L’oggetto della nostra guida di oggi è un argomento particolarmente peculiare e ricco di sfaccettature. Parleremo, infatti, di partite iva e, di conseguenza, del mondo del lavoro autonomo. Occorre premettere, prima di entrare nel merito della questione più tecnica, che al giorno d’oggi i mercati siano cambiati molto profondamente e, soprattutto negli ultimi anni, i segnali forniti dall’avvento della tecnologia e di tutte le opportunità che il digitale era in grado di offrire, abbiano spostato l’attenzione di molti nei confronti di forme di lavoro indipendente o di commercio per cui è necessario aprire una partita iva.
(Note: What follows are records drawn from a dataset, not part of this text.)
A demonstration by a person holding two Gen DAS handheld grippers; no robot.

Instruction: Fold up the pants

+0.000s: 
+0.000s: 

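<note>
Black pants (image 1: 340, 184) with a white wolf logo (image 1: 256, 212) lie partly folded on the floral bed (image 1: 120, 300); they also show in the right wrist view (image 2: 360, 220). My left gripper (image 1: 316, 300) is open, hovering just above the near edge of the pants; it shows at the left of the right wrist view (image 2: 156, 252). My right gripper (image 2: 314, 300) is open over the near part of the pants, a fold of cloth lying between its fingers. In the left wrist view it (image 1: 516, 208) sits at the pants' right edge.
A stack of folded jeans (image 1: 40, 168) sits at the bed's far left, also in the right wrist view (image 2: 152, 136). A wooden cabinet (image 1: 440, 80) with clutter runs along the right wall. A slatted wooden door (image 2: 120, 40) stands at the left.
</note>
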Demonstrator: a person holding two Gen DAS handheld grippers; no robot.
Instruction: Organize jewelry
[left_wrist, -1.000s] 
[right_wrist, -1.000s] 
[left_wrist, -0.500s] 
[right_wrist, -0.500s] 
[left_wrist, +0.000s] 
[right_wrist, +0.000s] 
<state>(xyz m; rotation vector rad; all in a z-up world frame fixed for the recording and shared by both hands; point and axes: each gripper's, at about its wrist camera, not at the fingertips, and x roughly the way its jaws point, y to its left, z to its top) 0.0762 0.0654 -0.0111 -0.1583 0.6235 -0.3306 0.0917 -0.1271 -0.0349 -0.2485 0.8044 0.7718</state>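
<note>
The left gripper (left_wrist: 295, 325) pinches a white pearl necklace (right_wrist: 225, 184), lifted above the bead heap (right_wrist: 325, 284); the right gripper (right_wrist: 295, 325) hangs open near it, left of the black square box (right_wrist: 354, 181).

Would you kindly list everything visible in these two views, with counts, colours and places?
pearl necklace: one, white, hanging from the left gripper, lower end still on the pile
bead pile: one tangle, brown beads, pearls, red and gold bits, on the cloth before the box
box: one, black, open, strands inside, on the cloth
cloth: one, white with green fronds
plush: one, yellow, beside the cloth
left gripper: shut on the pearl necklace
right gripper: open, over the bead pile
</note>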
Un panorama del lavoro dinamico, dunque, e particolarmente attivo, se solo non fosse che accadimenti storici altrettanto recenti come l’avvento della pandemia, abbiano notevolmente cambiato il volto dei dati che andremo a presentarvi nelle prossime righe.
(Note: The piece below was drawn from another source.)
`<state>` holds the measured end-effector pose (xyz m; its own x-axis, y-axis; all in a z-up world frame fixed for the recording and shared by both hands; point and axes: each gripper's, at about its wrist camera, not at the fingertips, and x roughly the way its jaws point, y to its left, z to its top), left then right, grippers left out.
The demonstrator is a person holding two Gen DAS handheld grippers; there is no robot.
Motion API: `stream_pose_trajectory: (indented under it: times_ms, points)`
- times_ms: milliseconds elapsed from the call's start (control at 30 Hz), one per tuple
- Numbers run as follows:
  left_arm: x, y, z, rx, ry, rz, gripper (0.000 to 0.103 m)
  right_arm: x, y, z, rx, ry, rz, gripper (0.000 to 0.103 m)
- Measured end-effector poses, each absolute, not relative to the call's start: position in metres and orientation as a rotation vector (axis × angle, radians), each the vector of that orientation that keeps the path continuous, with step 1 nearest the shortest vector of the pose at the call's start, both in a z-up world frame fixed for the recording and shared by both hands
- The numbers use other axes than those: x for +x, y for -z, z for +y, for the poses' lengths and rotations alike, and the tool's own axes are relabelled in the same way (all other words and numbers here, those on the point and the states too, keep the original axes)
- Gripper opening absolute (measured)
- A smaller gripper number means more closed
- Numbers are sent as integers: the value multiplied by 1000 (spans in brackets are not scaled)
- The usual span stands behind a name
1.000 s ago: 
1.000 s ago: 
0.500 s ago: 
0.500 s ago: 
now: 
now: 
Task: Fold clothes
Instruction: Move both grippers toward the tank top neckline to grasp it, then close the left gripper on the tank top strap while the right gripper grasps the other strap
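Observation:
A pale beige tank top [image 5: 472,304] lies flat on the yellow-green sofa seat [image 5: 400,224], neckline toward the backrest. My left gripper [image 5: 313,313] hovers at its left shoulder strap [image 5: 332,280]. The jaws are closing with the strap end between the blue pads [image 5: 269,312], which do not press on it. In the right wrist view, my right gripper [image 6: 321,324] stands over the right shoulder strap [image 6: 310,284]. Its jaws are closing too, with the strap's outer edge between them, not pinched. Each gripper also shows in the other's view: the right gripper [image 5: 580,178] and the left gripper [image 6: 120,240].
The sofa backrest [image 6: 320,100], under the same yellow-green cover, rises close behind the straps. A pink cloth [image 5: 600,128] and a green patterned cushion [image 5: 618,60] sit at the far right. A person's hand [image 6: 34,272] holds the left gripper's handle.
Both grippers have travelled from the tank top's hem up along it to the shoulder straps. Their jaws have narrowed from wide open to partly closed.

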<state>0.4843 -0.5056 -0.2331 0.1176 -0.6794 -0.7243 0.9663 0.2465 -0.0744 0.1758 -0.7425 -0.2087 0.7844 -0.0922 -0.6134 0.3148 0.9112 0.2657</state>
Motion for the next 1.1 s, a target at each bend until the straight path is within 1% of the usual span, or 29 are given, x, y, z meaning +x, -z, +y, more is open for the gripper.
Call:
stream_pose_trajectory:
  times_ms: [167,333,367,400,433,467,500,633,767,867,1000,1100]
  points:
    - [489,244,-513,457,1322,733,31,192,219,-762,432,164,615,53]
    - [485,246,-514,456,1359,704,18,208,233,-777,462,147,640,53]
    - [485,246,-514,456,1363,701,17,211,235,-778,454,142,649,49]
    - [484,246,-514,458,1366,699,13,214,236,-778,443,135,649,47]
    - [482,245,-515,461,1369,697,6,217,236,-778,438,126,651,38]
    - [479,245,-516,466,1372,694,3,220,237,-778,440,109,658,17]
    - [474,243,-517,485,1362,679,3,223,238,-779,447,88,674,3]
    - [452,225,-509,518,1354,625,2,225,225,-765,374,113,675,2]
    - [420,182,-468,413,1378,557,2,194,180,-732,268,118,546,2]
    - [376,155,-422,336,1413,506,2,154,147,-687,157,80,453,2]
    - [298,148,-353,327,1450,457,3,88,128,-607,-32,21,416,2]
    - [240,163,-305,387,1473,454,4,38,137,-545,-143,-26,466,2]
In ogni caso, è bene puntualizzare che nel computo delle partite iva attualmente attive in Italia sono diverse quelle che hanno sfruttato la possibilità di adottare il regime agevolato che – come spiegato nei minimi dettagli nel blog regime-forfettario.it, tra i più autorevoli del settore – consente di abbattere i costi gestionali e la tassazione, oltre a offrire semplificazioni burocratiche. A prescindere da questo, però, fattori come l’emergenza pandemica da Covid 19 hanno notevolmente rallentato la crescita delle forme di lavoro autonomo in Italia.
Non solo, anche artigiani, esercenti di vario genere, piccoli commercianti e liberi professionisti iscritti agli ordini o alle casse del loro settore di riferimento. Insomma, il popolo di microimprenditori e lavoratori indipendenti si è assottigliato, seppur non mancano leggeri segnali di ripresa negli ultimissimi tempi. Come detto, la pandemia ha segnato un record negativo in questo senso, in un periodo all’interno del quale le opportunità per gli autonomi sembravano essere in fiore. Scopriamo, nelle prossime righe, tutto ciò che c’è da sapere al riguardo, attraverso il dettaglio dell’indagine effettuata.
Partite IVA in diminuzione in Italia: il dettaglio della CGIA di Mestre
Stando ad un’indagine effettuata dalla CGIA di Mestre nel 2022, tra le partite iva mancherebbero 321 mila lavoratori. Una cifra particolarmente preoccupante se si tiene conto che a febbraio del 2020, quindi prima della pandemia, le unità fossero 5.194.000, comparate al dicembre del 2022, quando il numero di partite iva in Italia era pari a 4.873.000. Nei vari periodi di pandemia, comunque, il panorama di riferimento ha fatto esperienza di alti e bassi, con la platea che è aumentata nel complesso di circa 133.000 unità, ossia il 4.5% del totale.
In ogni caso, la contrazione del numero di lavoratori autonomi ebbe inizio molto prima della pandemia. Fu nel 2015, infatti, che si raggiunse il picco massimo di partite iva in Italia, con 5.428.000 microimprenditori in Italia. Ha seguito, poi, un declino che ha condotto al minimo storico raggiunto, per l’appunto, nel dicembre 2022, con un totale di 4.873.000 unità.
L’andamento dei numeri per i lavoratori dipendenti
Si compie il discorso opposto, invece, osservando il numero di lavoratori dipendenti, risalito in maniera importante fino a raggiungere i livelli antecedenti all’inizio della pandemia. Nella prima parte del 2021, comunque, c’è stato un leggero recupero. La crisi pandemica e le numerose limitazioni alla mobilità, oltre all’aumento degli affitti e del costo dell’energia hanno rappresentato solo alcuni dei fattori scatenanti di questa crisi senza precedenti del lavoro autonomo, in un periodo storico in cui, per altro, le professioni sottoposte a partita iva e a regime di tassazione relativo, avrebbero dovuto raggiungere i massimi storici grazie alle innumerevoli potenzialità offerte dal settore digitale, non soltanto in termini di collaborazioni con aziende, ma anche per l’apertura di attività autonome come gli e-commerce.